● **Your task**
Word for word, restate the lines of the listing below from the line with "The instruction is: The" through the line with "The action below", and do not include the pictures.
────────────────────
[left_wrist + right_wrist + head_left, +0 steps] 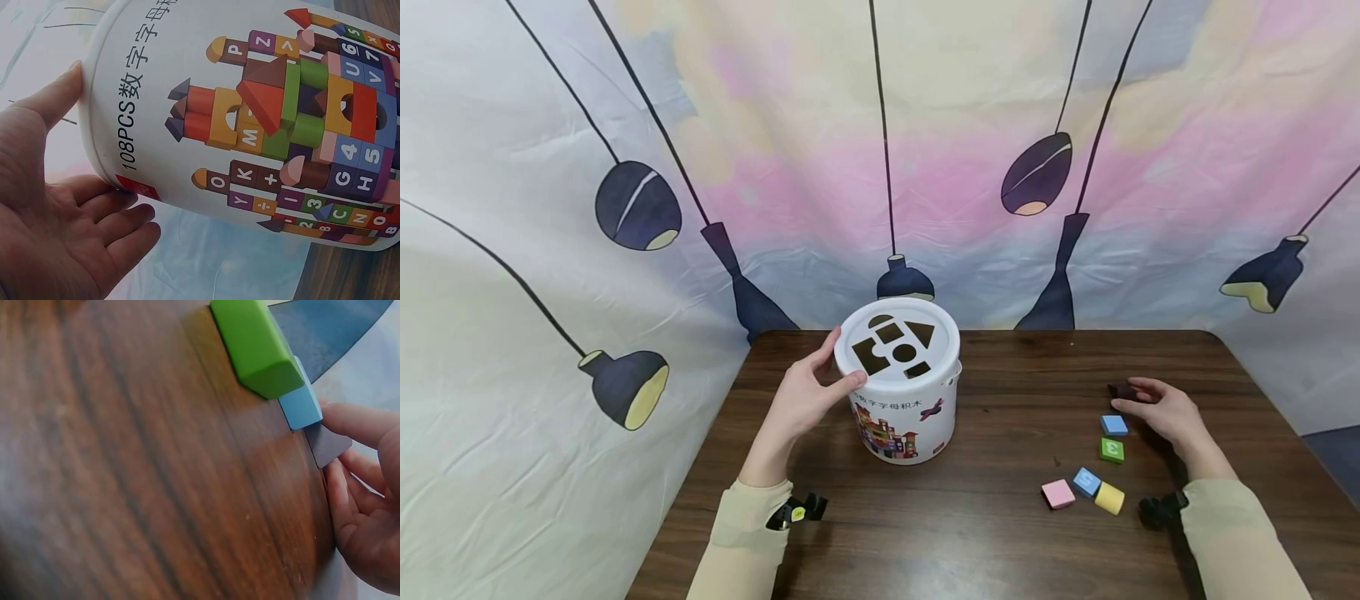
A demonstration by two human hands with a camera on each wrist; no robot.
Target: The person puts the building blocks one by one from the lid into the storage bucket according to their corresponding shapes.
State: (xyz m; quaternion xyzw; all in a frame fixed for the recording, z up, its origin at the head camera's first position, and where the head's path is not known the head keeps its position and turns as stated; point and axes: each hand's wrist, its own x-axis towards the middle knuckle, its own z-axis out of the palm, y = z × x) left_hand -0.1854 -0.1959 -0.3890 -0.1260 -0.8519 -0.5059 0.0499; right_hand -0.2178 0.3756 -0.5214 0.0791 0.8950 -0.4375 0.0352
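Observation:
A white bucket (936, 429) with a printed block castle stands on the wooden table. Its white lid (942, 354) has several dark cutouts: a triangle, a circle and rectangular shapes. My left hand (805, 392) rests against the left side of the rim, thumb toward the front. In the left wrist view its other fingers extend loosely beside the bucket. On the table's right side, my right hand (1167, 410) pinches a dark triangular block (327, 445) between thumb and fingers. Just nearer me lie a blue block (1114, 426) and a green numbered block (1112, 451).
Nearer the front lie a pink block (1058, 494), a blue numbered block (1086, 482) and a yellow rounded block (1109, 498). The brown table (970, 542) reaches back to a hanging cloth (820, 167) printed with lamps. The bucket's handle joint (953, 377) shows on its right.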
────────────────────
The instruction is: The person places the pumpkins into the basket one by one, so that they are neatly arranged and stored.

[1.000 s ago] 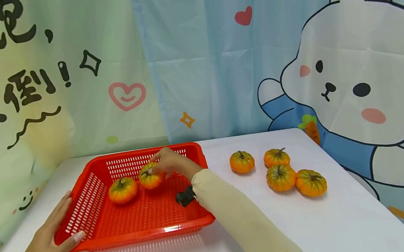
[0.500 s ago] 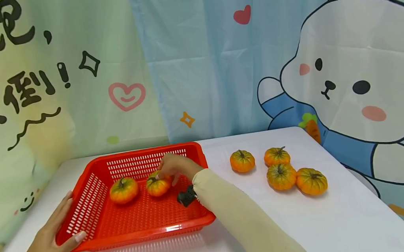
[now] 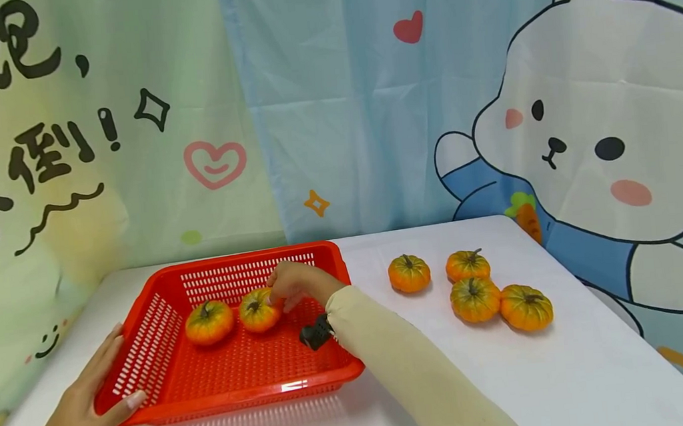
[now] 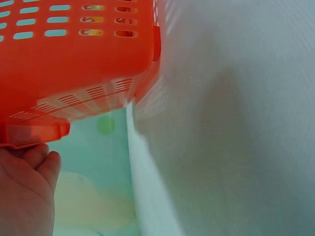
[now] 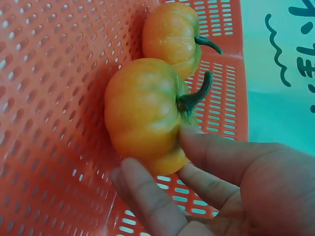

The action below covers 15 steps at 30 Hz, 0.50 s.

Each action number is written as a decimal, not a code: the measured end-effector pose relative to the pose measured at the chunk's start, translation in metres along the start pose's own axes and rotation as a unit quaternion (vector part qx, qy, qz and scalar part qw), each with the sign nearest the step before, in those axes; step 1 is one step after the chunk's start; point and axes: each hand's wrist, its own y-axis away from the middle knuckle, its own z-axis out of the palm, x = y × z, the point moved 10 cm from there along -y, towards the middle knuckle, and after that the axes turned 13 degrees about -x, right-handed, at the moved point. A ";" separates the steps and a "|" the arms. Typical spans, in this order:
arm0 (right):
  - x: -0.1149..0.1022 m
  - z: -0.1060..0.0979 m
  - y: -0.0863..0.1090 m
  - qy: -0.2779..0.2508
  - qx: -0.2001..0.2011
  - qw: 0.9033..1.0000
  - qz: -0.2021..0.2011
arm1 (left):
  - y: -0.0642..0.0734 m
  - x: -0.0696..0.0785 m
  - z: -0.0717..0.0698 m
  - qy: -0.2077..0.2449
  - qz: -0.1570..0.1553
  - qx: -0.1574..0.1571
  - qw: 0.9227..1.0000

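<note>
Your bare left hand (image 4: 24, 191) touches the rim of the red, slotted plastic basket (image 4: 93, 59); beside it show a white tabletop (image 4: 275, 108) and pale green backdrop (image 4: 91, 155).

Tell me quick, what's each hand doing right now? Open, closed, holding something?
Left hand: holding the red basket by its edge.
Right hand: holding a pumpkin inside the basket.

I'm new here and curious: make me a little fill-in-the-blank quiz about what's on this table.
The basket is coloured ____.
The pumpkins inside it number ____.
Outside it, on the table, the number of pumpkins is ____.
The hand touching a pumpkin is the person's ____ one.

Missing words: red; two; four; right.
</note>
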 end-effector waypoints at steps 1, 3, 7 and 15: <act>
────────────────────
● **Answer area**
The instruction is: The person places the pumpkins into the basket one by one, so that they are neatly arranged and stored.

[1.000 s ago] 
[0.500 s ago] 
[now] 
[now] 
[now] 

The action below covers 15 steps at 30 Hz, 0.50 s.

No part of the answer remains open.